## What is needed
Your task is to give the number of lines below that contain "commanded". Give no other text.
+++
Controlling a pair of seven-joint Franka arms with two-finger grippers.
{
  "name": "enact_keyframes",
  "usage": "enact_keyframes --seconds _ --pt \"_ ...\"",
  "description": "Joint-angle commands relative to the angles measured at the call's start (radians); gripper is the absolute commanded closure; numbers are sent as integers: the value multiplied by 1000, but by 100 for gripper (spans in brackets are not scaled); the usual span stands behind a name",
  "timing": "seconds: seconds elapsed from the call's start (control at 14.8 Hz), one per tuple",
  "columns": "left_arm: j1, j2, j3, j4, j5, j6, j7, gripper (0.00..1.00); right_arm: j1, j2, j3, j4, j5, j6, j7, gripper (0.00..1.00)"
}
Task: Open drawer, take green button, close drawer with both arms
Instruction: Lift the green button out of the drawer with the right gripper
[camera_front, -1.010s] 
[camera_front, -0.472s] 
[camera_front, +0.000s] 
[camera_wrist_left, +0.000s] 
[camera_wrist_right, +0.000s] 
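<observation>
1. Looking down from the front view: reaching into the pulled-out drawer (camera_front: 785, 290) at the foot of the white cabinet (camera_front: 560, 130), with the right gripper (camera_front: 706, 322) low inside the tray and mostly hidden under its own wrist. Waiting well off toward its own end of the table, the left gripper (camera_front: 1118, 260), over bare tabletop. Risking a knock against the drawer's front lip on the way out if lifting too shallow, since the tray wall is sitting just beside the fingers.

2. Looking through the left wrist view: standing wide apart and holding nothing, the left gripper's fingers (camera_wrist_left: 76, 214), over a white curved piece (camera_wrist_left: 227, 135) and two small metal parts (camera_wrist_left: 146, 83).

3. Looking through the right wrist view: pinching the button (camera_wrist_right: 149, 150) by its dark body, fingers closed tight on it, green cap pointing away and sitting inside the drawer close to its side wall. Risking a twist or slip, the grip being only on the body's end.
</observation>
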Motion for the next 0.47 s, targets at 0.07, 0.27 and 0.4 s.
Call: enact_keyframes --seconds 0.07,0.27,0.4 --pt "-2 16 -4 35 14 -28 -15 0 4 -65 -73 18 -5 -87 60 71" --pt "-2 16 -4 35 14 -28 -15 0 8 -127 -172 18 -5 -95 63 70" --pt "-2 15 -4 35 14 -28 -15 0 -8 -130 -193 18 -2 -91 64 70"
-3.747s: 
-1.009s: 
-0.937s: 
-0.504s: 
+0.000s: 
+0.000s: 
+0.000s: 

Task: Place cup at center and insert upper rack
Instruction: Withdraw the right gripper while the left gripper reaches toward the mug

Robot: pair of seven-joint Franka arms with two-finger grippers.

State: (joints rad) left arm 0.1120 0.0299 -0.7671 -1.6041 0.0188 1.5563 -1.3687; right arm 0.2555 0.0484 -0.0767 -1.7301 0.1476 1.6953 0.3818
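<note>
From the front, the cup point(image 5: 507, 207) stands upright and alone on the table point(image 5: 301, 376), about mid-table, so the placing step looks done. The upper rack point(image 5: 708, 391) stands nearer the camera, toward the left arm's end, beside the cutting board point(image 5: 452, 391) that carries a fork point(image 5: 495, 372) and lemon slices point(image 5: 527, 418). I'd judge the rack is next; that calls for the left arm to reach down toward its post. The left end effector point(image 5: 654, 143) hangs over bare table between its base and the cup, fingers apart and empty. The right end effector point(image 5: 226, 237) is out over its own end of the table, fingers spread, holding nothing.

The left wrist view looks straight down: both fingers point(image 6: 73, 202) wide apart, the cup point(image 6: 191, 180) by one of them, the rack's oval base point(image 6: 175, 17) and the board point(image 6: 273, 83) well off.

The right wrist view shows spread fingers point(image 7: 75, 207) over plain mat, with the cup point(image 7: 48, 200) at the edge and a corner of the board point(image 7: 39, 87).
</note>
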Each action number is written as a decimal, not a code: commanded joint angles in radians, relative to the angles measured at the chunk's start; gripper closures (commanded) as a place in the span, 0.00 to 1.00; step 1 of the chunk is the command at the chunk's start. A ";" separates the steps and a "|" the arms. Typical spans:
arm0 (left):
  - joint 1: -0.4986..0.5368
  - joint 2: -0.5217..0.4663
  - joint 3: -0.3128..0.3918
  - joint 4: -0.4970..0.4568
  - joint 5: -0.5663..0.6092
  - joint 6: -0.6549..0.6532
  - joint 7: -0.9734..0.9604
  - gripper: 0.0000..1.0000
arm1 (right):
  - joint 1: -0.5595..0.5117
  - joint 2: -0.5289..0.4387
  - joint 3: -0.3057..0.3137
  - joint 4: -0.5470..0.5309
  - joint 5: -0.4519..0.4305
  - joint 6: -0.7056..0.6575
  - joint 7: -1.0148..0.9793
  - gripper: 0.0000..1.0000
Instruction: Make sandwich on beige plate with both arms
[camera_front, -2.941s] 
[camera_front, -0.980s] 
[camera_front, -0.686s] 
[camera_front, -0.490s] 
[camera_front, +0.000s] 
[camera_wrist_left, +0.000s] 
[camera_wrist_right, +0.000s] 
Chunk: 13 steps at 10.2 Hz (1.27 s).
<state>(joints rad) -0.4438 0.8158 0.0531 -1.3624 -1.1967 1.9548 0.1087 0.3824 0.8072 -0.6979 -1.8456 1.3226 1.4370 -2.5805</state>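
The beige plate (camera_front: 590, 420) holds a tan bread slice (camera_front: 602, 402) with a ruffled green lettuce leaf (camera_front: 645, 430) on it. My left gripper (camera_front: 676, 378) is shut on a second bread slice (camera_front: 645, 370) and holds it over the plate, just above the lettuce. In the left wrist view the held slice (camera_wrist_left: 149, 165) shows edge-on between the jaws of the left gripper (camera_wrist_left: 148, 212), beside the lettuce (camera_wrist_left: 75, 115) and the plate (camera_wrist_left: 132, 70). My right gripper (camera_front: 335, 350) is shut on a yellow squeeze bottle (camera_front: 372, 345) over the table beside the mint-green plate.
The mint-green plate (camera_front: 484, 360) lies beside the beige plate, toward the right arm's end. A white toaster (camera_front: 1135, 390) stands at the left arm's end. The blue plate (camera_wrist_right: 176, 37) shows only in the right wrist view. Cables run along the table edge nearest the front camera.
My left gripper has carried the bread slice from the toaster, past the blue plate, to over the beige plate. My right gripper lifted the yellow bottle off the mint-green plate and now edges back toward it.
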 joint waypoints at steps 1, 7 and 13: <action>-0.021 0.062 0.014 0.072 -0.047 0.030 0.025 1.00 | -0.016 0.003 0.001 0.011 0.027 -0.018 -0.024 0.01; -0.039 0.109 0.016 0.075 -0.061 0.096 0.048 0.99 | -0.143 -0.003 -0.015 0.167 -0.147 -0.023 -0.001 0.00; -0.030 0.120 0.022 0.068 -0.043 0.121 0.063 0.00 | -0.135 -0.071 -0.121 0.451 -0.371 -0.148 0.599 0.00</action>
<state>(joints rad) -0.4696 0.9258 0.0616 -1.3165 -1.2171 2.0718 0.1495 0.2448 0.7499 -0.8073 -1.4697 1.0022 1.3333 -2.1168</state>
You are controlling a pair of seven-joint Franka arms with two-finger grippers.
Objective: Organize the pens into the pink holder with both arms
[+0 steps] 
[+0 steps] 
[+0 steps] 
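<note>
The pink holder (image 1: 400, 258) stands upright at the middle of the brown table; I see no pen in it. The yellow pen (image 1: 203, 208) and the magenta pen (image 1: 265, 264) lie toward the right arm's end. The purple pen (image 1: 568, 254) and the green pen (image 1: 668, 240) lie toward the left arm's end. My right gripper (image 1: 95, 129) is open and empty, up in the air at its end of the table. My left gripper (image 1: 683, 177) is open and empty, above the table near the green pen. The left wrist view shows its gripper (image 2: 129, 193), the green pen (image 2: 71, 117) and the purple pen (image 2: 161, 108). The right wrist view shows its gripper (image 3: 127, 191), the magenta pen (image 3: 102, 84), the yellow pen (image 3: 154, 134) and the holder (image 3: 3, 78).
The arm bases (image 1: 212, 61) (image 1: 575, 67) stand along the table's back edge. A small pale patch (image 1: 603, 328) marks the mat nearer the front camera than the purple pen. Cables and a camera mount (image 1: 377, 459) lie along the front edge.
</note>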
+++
## Answer for the task
2